Kondinin Group has been testing mobile phones for 15 years, and in that time we have seen the demise of the CDMA network, the rise of Telstra’s Next G network, the implementation of faster 4G services in rural centres, including the recent installation of 4GX in selected areas.
Next G remains the cornerstone of rural communications, as it is the most widely-used network in the bush, even though the Optus ‘Yes G’ network is available in many areas now. But handsets now seem to compromise receptive strength for form and style, with no handsets matching the best performing phones from previous tests.
RECEPTION STRENGTH WANES
In previous tests, phones with the best reception were capable of reaching or just exceeding 40 kilometres from the phone tower at our test location at Oxley, New South Wales.
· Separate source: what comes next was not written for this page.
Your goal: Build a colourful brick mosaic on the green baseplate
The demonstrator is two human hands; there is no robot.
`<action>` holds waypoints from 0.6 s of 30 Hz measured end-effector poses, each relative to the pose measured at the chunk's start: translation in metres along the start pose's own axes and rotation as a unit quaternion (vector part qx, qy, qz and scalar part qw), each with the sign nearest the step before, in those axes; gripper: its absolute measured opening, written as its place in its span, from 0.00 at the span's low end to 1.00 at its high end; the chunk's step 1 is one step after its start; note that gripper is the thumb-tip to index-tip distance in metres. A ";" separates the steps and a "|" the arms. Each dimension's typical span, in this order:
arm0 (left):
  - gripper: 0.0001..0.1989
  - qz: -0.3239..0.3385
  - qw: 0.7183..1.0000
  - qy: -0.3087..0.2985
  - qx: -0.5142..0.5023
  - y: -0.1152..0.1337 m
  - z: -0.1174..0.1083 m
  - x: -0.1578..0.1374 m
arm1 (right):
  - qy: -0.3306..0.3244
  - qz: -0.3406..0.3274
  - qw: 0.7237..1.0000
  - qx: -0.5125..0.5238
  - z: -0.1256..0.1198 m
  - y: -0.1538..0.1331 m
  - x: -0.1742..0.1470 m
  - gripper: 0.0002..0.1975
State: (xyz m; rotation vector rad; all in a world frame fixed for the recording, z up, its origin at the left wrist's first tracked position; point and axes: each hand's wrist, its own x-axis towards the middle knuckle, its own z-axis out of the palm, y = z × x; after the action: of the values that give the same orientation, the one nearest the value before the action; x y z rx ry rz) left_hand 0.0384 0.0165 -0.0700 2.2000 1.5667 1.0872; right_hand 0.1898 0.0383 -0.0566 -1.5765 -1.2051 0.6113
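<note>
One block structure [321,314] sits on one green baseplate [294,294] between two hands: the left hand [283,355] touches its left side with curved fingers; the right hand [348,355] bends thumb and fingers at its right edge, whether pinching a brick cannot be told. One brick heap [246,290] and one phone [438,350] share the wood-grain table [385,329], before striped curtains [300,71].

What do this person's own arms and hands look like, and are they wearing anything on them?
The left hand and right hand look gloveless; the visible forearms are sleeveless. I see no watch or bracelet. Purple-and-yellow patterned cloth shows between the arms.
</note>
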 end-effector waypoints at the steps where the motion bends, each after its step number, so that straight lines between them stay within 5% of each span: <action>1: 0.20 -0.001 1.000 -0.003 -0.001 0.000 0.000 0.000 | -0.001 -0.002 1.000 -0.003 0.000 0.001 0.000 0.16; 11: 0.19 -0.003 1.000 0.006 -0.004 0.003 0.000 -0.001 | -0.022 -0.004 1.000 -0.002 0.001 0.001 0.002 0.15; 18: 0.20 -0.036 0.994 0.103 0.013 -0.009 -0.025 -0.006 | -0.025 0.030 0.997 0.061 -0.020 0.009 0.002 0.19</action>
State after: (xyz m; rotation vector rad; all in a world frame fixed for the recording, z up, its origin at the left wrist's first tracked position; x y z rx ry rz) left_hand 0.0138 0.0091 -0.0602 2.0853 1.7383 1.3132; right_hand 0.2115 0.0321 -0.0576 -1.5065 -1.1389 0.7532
This time round, two units topped the test with a score of 36.5km, the Alcatel Pixi Vibe and the Telstra Easycall 4.
While tests from one year to the next are not perfectly comparable due to variations on the day such as the weather and atmospheric effects, there has been a noticeable decrease in reception over recent years to be significant.
What is concerning is that successive new models of popular smartphone models such as the Apple iPhone have continued to exhibit weaker reception over the past few tests. We tested several iPhone models, with the discontinued 5C topping the test at 35km, and the 5S and Blue Tick 6S managing 35km. Disappointingly, the new iPhone 7 and 7 plus could not make a call past 31.5km.
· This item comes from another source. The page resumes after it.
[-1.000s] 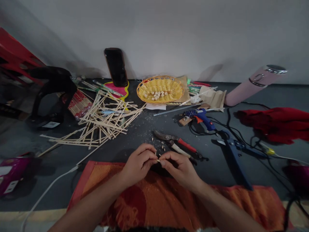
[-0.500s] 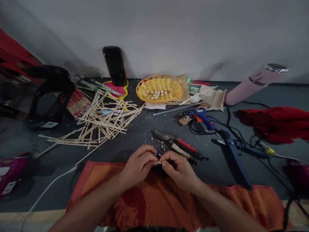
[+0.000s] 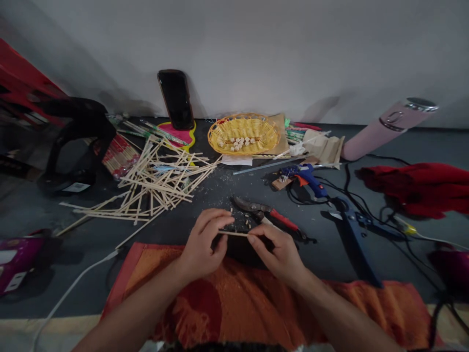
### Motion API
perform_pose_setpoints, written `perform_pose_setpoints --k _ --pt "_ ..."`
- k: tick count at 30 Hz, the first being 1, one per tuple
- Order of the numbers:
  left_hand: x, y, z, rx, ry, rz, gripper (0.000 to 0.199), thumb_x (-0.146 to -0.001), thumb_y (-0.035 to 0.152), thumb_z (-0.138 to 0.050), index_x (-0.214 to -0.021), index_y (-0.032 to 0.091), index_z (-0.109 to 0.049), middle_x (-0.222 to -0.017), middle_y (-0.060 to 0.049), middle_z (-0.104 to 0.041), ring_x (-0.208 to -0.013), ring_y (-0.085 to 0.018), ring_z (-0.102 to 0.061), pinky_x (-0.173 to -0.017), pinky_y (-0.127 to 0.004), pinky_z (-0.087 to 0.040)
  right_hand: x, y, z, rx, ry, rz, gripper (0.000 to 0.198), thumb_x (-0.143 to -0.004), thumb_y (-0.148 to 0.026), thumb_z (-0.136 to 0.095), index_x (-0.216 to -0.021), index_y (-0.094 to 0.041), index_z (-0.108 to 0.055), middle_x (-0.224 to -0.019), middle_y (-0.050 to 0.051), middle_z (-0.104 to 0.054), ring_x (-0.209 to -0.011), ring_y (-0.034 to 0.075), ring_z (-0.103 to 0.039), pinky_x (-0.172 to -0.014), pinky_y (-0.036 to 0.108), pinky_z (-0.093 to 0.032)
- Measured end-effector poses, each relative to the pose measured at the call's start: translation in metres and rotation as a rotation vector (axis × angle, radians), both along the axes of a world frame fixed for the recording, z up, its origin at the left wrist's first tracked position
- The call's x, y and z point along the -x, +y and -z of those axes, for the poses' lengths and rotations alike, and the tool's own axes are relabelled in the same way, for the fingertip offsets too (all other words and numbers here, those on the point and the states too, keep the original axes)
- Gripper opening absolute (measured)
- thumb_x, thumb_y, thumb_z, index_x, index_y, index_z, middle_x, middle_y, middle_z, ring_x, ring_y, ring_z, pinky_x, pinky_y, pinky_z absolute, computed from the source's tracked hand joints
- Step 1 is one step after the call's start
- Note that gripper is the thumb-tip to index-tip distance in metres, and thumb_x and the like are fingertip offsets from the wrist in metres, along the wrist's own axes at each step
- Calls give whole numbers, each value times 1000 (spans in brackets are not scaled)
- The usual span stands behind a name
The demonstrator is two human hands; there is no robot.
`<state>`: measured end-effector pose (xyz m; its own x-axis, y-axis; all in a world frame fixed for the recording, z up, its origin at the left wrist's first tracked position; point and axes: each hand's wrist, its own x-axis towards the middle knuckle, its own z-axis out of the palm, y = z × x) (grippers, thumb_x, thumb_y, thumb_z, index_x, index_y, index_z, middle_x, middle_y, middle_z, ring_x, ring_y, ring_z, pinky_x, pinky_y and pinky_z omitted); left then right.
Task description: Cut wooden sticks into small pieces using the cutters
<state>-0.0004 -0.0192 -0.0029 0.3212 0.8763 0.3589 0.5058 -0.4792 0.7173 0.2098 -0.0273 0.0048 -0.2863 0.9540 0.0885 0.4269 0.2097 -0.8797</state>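
Observation:
Between the thumb and fingertips of my right hand (image 3: 280, 252) is the right end of a thin pale wooden stick (image 3: 234, 233). The stick lies nearly level and reaches into the gap of my left hand (image 3: 205, 242). There my thumb and fingers are apart, and no grip on the stick shows. Just beyond the hands are a few short cut wooden bits (image 3: 247, 223). Pruning shears (image 3: 269, 215) with red and whitish handles rest on the dark table past my right hand. An orange towel (image 3: 249, 303) lies under my forearms.
A heap of wooden sticks (image 3: 157, 186) spreads at left. A yellow wicker basket (image 3: 244, 124) with small pale pieces stands at the back, beside a propped phone (image 3: 176, 100). At right are a blue glue gun (image 3: 306, 178), a dark blue cutter (image 3: 351, 234), cables and a pink bottle (image 3: 384, 129).
My hands have moved apart, the left one leftward and opening. The wooden stick, mostly hidden in the fingers before, now shows lengthwise between the hands.

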Motion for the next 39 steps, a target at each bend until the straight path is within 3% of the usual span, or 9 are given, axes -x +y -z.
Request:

The flagship Samsung smartphone, the Galaxy S7 Edge, is labelled as a Blue Tick phone by Telstra, but was our worst performing phone on the day, failing to work past 25km. The phone test was repeated but the result stayed the same, leading engineers to wonder whether the unit was faulty. Either way, we face the same luck-of-the-draw as any consumer when purchasing handsets off the shelf for our testing purposes. We are hoping the new model Galaxy S8, due later this year, will put in a better performance.